Here, Defendant does not challenge the adequacy of Plaintiff's counsel, Mr. Dion-Kindem and Mr. Blanchard. (ECF No. 52, p. 36). The declarations provided by Plaintiff's counsel represent that the named counsel do not have any known conflicts with other class members, and that Plaintiff's counsel are experienced and able to prosecute the matter vigorously on behalf of the class. (ECF No. 38-2, p. 2-4; ECF No. 38-3, p. 2-4). As such, the Court is satisfied that Plaintiff's counsel is adequate.

2. Rule 23(b) Requirements

Plaintiff seeks certification under Rule 23(b)(3), which requires that “the questions of law or fact common to class members predominate over any questions affecting only individual members, and that a class action is superior to other available methods for fairly and efficiently adjudicating the controversy.” Fed.R.Civ.P. 23(b)(3). The test of Rule 23(b)(3) is “far more demanding,” than that of Rule 23(a). Wolin v. Jaguar Land Rover N. Am., LLC, 617 F.3d 1168, 1172 (9th Cir. 2010) (quoting Amchem, 521 U.S. at 623-24).

a. Predominance

First, questions of law or fact common to class members must predominate over any questions affecting only individual members. Fed.R.Civ.P. 23(b)(3). This “predominance inquiry tests whether proposed classes are sufficiently cohesive to warrant adjudication by representation.” Hanlon, 150 F.3d at 1022 (quoting Amchem, 521 U.S. at 623). “This analysis presumes that the existence of common issues of fact or law have been established pursuant to Rule 23(a)(2); thus, the presence of commonality alone is not sufficient to fulfill Rule 23(b)(3).” Id. “In contrast to Rule 23(a)(2), Rule 23(b)(3) focuses on the relationship between the common and individual issues.” Id. As set forth by the Supreme Court,

The predominance inquiry asks whether the common, aggregation-enabling, issues in the case are more prevalent or important than the non-common, aggregation-defeating, individual issues. When one or more of the central issues in the action are common to the class and can be said to predominate, the action may be considered proper under Rule 23(b)(3) even though other important matters will have to be tried separately, such as damages or some affirmative defenses peculiar to some individual class members.
Tyson Foods, 577 U.S. at 453 (internal citations and quotation marks omitted).

Plaintiff seeks to certify proposed Class 1 with respect to his overtime, meal period, and rest period claims. Defendant argues common questions do not predominate because the exemption issue requires individualized analysis as to each possible exception. (ECF No. 52, p. 25). Additionally, Defendant contends that a common exemption classification policy cannot support certification. (Id.) (citing Vinole v. Countrywide Home Loans, Inc., 571 F.3d 935, 946 (9th Cir. 2009); In re Wells Fargo Home Mortgage Overtime Pay Litig., 571 F.3d 953, 958 (9th Cir. 2009)). Further, Defendant argues that common issues do not predominate because some class members-those who contracted with Defendant directly or were provided to Defendant by a third party-must establish whether they were Defendant's employee under either the “ABC” independent contractor test or the “suffer/permit” joint employment test. (ECF No. 52, p. 22- 25).
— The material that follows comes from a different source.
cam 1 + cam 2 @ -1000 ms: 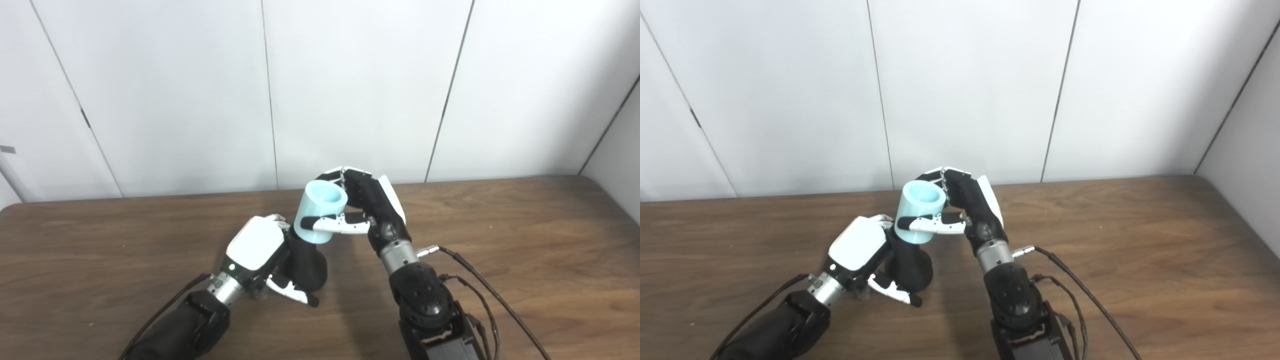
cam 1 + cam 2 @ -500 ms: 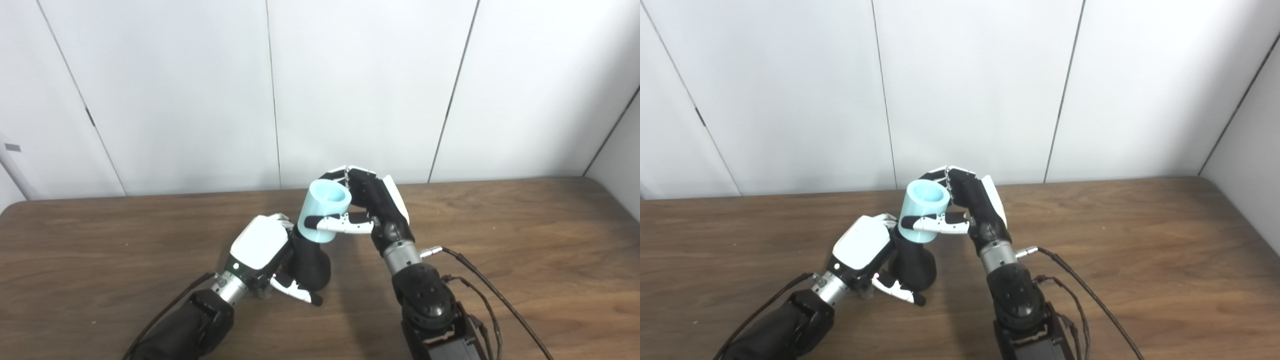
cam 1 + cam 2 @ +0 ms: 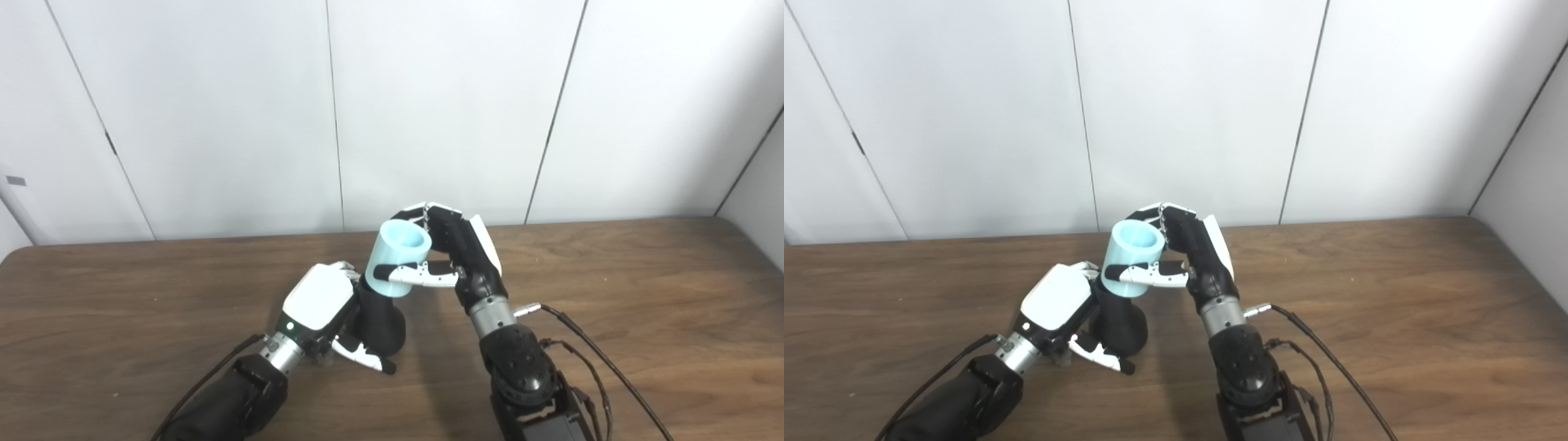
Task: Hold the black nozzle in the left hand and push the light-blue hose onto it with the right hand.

As discussed above in reference to the commonality requirement, the Court finds that the evidence provided by Plaintiff that drilling fluid specialists performed the same job duties indicates the exemption issue is subject to common proof. Further, the Court finds that Plaintiff offers other evidence relevant to the predominance inquiry in addition to Defendant's exemption policy. In Vinole, the Ninth Circuit held that class certification was not warranted when the district court relied on “an internal uniform exemption policy to the near exclusion of other factors relevant to the predominance inquiry.” 571 F.3d at 947; see also In re Wells Fargo, 571 F.3d at 958, 956 (“heavy reliance” on uniform exemption policy misplaced because there were “serious issues regarding individual variations among [employees'] job duties and experiences”). Here, Plaintiff is not relying solely on a blanket exemption policy. Plaintiff has submitted evidence that drilling fluid specialists perform the same job and follow the same standardized testing procedures and safety protocols. The evidence also includes deposition testimony from Defendant's own person-most-knowledgeable that drilling fluid specialists had generally the same responsibilities.
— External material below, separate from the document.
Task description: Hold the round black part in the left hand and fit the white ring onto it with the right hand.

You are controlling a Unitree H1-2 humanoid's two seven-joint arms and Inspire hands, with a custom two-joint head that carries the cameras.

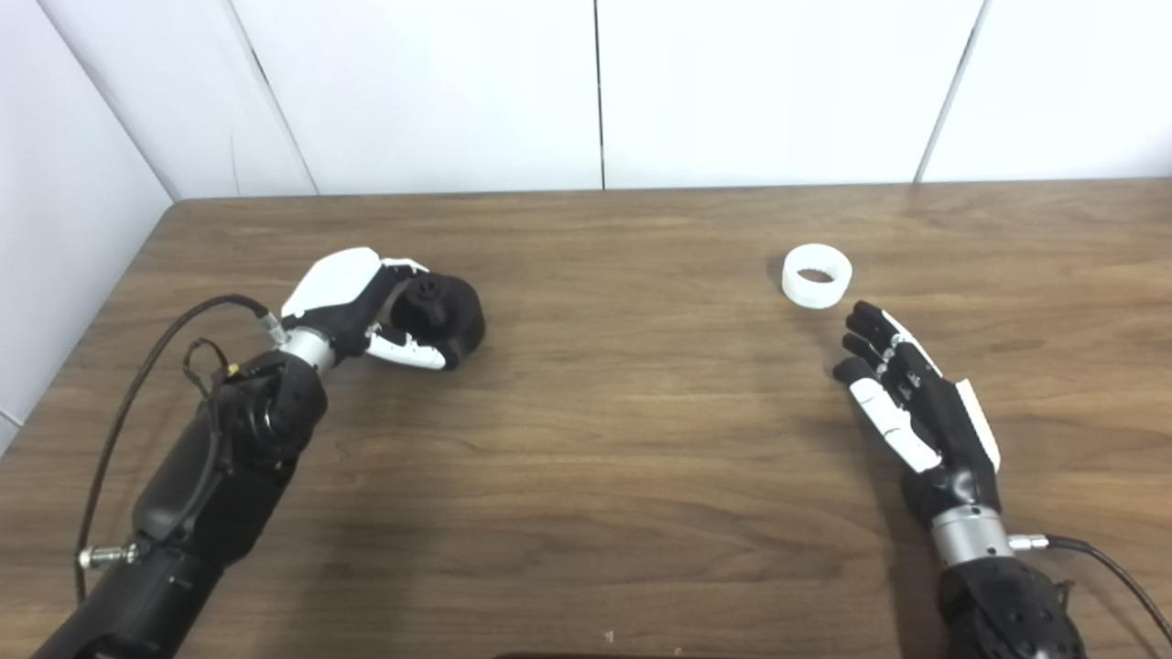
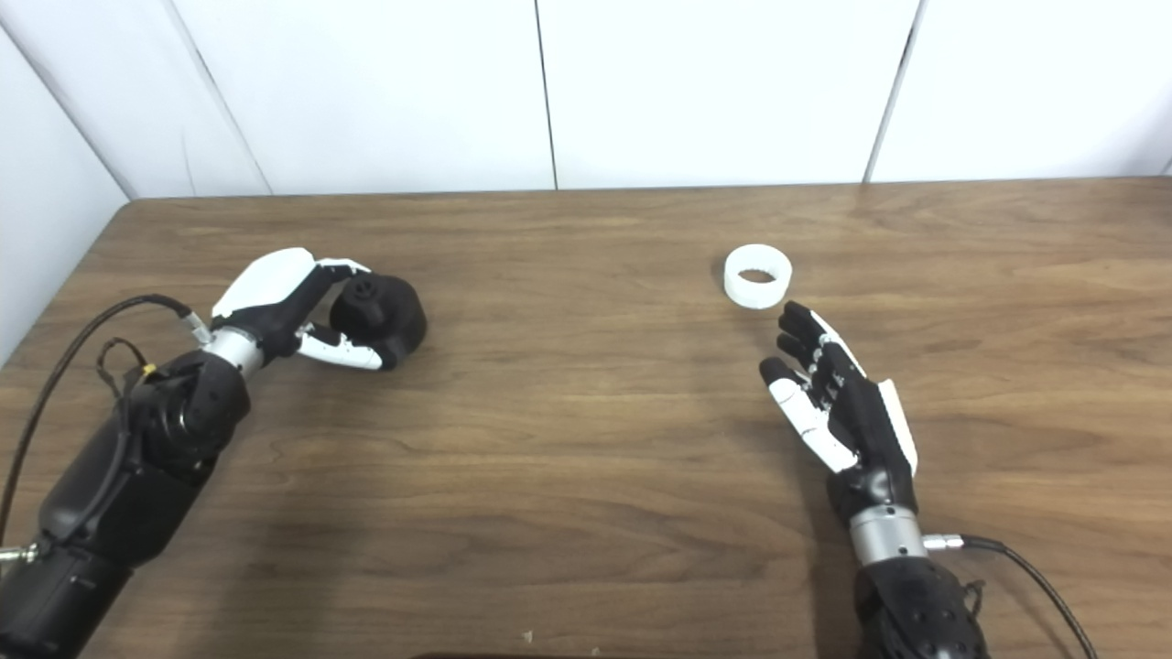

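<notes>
At the left of the wooden table [image 1: 586, 439], the left hand [image 1: 352, 307] is wrapped around the round black part [image 1: 439, 314], fingers curled over its top and thumb beneath, the part resting on the tabletop. Further right, the white ring [image 1: 817, 275] lies flat on the wood with its hole facing up, touched by nothing. Just beside it, nearer the camera, the right hand [image 1: 902, 398] is empty with its fingers straight and spread, fingertips close to the ring but apart from it. No writing or brand mark is legible on anything
</notes>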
Further, while some putative class members are subject to an additional independent contractor question, the Court does not find that this defeats predominance. The overtime, meal period, and rest period claims of the proposed Class 1 members all depend on a common question-whether Defendant misclassified drilling fluid specialists as exempt employees. Defendant's liability as to those claims is dependent on whether Plaintiff and other class members were misclassified as exempt, and not whether they were all misclassified as non-employees.

For those reasons, the Court finds that common issues predominate as to Class 1.

b. Superiority

Under Rule 23(b)(3), a class action must be “superior to other available methods for fairly and efficiently adjudicating the controversy.” Fed.R.Civ.P. 23(b)(3). The matters pertinent to this finding include: “(A) the class members' interests in individually controlling the prosecution or defense of separate actions; (B) the extent and nature of any litigation concerning the controversy already begun by or against class members; (C) the desirability or undesirability of concentrating the litigation of the claims in the particular forum; and (D) the likely difficulties in managing a class action.” Id.; see Amchem, 521 U.S. at 616.

Regarding the first factor, “the class members' interests in individually controlling the prosecution or defense of separate actions,” Fed.R.Civ.P. 23(b)(3)(A), when smaller dollar amounts are in controversy, this factor generally favors certification. See Zinser v. Accufix Research Institute, Inc., 253 F.3d 1180, 1190-91 (9th Cir. 2001). Here, given the nature of the alleged labor violations, the potential individual recovery could be valuable. However, it is not evident to the Court that the value of the individual claims “outweigh the costs of litigations given the complexity of the case.” Evans v. Zions Bancorporation, N.A., 2022 WL 3030249, at * 5 (E.D. Cal. Aug. 1, 2022). For that reason, the Court finds that the first factor favors class-wide adjudication.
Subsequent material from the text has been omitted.